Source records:
↓

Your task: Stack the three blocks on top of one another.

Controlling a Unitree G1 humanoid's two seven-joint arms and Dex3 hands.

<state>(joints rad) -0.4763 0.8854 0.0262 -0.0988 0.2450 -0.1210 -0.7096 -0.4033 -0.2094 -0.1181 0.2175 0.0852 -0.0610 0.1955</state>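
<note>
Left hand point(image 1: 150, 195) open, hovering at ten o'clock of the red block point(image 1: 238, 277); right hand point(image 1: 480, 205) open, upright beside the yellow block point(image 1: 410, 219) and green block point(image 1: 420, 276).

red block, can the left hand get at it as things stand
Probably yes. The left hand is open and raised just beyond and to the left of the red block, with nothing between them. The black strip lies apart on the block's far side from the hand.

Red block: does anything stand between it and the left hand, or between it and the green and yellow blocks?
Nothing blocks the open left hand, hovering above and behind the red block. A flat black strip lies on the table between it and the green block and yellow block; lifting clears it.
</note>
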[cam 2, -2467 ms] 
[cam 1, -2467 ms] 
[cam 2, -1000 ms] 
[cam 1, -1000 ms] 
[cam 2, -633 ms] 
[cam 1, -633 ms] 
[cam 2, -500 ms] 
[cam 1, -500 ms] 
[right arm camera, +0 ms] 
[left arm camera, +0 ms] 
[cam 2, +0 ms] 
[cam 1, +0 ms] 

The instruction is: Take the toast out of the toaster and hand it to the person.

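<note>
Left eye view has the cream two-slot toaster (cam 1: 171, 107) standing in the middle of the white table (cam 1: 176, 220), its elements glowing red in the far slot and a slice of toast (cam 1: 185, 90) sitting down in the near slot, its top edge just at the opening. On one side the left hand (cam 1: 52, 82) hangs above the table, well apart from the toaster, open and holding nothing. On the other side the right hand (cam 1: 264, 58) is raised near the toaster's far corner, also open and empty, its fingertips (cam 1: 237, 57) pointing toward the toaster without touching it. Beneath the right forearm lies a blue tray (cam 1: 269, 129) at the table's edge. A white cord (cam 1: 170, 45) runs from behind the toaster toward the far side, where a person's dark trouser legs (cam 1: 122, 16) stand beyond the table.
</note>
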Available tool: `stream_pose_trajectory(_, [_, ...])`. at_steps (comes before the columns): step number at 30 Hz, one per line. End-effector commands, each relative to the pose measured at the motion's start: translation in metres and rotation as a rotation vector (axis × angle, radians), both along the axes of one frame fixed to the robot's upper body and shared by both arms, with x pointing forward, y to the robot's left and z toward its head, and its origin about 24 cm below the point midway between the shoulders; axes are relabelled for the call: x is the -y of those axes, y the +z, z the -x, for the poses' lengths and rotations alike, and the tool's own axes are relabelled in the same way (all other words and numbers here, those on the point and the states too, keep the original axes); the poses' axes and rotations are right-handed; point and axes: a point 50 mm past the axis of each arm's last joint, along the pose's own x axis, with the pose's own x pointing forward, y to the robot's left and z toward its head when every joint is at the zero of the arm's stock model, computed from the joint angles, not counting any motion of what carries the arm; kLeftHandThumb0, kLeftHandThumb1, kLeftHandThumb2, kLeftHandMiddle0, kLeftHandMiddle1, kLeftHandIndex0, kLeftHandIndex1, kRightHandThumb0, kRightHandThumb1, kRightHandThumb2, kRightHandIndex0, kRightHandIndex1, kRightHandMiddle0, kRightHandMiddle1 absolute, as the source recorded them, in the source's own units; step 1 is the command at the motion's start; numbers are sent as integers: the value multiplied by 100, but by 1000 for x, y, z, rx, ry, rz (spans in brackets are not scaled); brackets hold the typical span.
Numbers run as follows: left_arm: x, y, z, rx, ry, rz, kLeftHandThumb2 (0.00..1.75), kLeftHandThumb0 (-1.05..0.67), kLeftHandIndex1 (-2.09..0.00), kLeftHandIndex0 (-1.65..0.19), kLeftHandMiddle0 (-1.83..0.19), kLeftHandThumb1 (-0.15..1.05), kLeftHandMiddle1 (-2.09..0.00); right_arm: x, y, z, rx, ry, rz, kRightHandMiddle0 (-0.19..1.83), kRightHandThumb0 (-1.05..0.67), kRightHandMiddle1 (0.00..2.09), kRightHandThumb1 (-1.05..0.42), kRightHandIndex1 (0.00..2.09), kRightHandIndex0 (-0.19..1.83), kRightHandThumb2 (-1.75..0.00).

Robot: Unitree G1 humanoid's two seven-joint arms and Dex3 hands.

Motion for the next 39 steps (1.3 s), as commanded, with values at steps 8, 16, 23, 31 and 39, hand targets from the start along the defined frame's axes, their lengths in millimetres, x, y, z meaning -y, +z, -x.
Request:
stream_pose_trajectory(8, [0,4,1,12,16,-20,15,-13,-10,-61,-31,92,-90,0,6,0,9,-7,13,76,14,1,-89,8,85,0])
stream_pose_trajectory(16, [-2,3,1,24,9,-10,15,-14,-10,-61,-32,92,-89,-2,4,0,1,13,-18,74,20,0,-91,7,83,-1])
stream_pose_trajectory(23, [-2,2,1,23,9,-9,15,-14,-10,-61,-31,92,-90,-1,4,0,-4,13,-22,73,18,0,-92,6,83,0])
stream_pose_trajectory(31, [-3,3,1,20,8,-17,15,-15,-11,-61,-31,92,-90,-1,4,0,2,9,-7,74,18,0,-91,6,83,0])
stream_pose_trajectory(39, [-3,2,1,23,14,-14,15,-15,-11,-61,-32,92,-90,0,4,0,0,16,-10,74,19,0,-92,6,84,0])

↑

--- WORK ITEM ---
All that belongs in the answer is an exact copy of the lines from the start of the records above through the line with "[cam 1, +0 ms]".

--- SOLUTION BELOW ---
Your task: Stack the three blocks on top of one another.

Controlling a Unitree G1 humanoid's two seven-joint arms and Dex3 hands.

<state>(joints rad) -0.4763 0.8854 0.0262 -0.0988 0.2450 -0.1210 -0.7096 -0.4033 -0.2094 -0.1181 0.2175 0.0852 -0.0610 0.1955</state>
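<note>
Left hand point(image 1: 150, 195) open, hovering at ten o'clock of the red block point(image 1: 238, 277); right hand point(image 1: 480, 205) open, upright beside the yellow block point(image 1: 410, 219) and green block point(image 1: 420, 276).

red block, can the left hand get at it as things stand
Probably yes. The left hand is open and raised just beyond and to the left of the red block, with nothing between them. The black strip lies apart on the block's far side from the hand.

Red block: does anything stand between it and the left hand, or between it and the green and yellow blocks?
Nothing blocks the open left hand, hovering above and behind the red block. A flat black strip lies on the table between it and the green block and yellow block; lifting clears it.
</note>
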[cam 2, -2467 ms] 
[cam 1, -2467 ms] 
[cam 2, -1000 ms] 
[cam 1, -1000 ms] 
[cam 2, -633 ms] 
[cam 1, -633 ms] 
[cam 2, -500 ms] 
[cam 1, -500 ms] 
[right arm camera, +0 ms] 
[left arm camera, +0 ms] 
[cam 2, +0 ms] 
[cam 1, +0 ms] 

No more is needed for this exercise.